DAVIS: I’ll tell you after.

MBATHA-RAW: The idea of a film like Summerland coming out right now—it’s got that romance but it’s also got that natural beauty for everybody who’s been cooped up for such a long time. I just think we need that in our lives. 

DAVIS: I keep thinking about that shot of you looking through the camera at that thistle and taking a picture of it—how soothing it felt just looking close up for a second and to narrow your field of vision: “Just look at the thistle, do not look beyond the thistle, do not think about what’s happening in the back of the thistle, just take one second to mediate on the thistle and you will be okay.”

MBATHA-RAW: It is a meditation. I mean, that’s what I felt like—even in this time, just being able to do painting, rediscovering portraits of friends. I have to do a portrait of you, by the way. How have I not done this?

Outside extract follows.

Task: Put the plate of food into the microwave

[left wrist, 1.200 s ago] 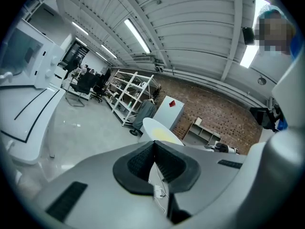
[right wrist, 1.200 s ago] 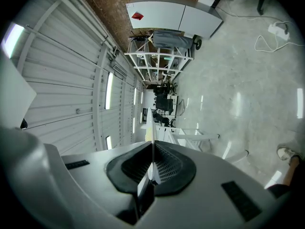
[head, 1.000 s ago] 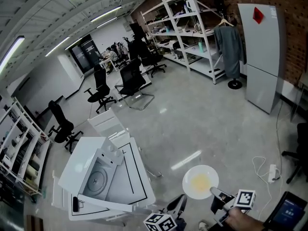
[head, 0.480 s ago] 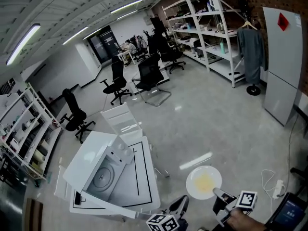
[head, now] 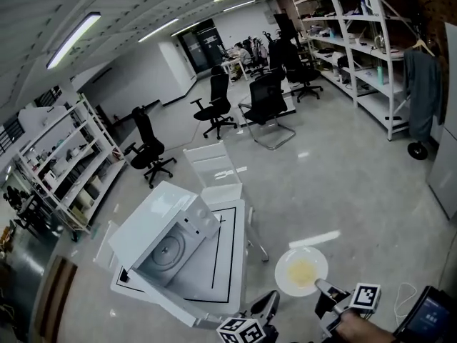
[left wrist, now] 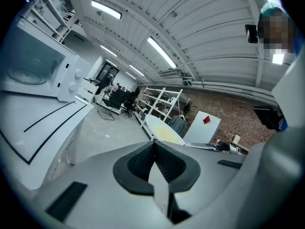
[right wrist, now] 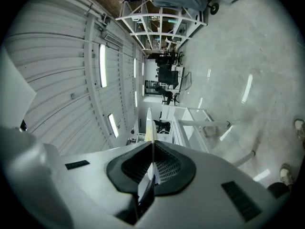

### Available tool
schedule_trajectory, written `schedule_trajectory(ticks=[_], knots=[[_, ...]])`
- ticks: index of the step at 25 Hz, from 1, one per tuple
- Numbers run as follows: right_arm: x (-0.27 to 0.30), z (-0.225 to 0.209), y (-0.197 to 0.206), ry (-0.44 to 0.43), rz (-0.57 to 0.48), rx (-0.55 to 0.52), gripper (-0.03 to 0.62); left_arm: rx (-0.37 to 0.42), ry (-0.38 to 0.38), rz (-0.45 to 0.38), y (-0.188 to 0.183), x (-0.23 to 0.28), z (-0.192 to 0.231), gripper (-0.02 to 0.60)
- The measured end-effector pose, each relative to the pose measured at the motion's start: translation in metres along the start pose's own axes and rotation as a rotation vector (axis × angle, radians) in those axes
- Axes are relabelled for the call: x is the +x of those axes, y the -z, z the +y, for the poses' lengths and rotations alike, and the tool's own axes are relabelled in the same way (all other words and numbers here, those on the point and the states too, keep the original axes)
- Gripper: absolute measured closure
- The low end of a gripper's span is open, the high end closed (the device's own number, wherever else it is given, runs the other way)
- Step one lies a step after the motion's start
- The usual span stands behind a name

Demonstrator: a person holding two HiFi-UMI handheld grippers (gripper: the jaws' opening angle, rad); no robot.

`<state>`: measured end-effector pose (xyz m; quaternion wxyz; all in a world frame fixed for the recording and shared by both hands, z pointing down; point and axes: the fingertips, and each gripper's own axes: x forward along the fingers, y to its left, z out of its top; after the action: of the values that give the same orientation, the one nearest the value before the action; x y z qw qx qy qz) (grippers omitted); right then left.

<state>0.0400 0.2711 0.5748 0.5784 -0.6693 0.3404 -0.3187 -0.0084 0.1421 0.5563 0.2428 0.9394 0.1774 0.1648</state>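
A white plate [head: 301, 271] with yellow food hangs in the air right of the table, and my right gripper [head: 319, 286] is shut on its near rim. In the right gripper view the plate [right wrist: 148, 123] shows edge-on between the jaws of the right gripper [right wrist: 151, 149]. The white microwave [head: 166, 236] stands on a white table [head: 230, 259], its cavity and turntable open to view. My left gripper [head: 270, 301] hangs low between table and plate; the left gripper [left wrist: 154, 146] is shut on nothing. That view also shows the microwave [left wrist: 33, 63] at left and the plate [left wrist: 162, 129] ahead.
Black office chairs [head: 268, 100] stand in the middle of the room. Metal shelves line the left [head: 64, 168] and the right [head: 371, 45]. A white frame piece [head: 213, 166] sits behind the table. A dark screen device [head: 428, 316] is at bottom right.
The view has swung left: microwave and table now sit further right and higher, closer to the plate. The plate and both grippers keep the same place in the picture.
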Motion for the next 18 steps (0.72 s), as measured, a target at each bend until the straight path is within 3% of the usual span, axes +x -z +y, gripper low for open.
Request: schedule_trajectory(ticks=[5,18], knots=[[0.025,-0.001,-0.021,-0.045,0.090,0.001,0.582,-0.020,-0.092,-0.045,-0.005,0.013,0.009,0.575],[0.065,-0.013,-0.030,-0.034,0.334,-0.004,0.582,-0.056,-0.291,-0.133,-0.011,0.017,0.027,0.575]])
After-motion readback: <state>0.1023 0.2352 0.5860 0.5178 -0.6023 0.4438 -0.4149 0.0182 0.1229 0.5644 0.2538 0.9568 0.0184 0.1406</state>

You have to send me a picture. 

DAVIS: I never assume that people are secretly amazing painters when they say they’ve “picked up painting,” but yours are incredible.

MBATHA-RAW: Bless you.

DAVIS: How dare you also be good at painting. Your Breonna Taylor was so beautiful, and George Floyd—I’m so moved by it, Gugu. Incredible.

MBATHA-RAW: I’ll have to send you some more stuff. I was going through my sketchbook last night, and I’ve done nearly 30 paintings. Again, quite selfishly, it started out to calm myself and soothe myself, and to connect with friends in a different way. It starts a conversation, and you feel closer to that person for having had that experience. The George Floyd and Breonna Taylor pictures—that was my lungs opening up a little more when all of that happened. It was just such a big shift for us culturally, and so emotional. I was painting every other day. It was a way to process that experience; by painting and honoring them, I was slowing down the shock of those moments, to give myself time to really meditate on what’s happening. 

DAVIS: And to be able to process it physically, even if it’s gestural instead of just consuming information.

MBATHA-RAW: That’s it. You’re taking the control back, in a weird way, when your natural creative outlets are active. Do you paint?

DAVIS: I don’t need an artistic outlet. I need kind of a physical outlet. I like to build things and fix things, like working in a vegetable garden. I find it incredibly soothing. I thrive off the more meditative things. I only have two more questions. The first is, are you a dame? 

MBATHA-RAW: Am I a dame? What do you mean? I am a member of the British Empire, which—well, in this day and age, I don’t know what that exactly means. I was honored by the Queen with an MBE, which is a great honor.

DAVIS: Will there come a point where a sword will be placed on your shoulders, or you’ll have a crown put on your head?

MBATHA-RAW: I don’t know if they do the sword for dames.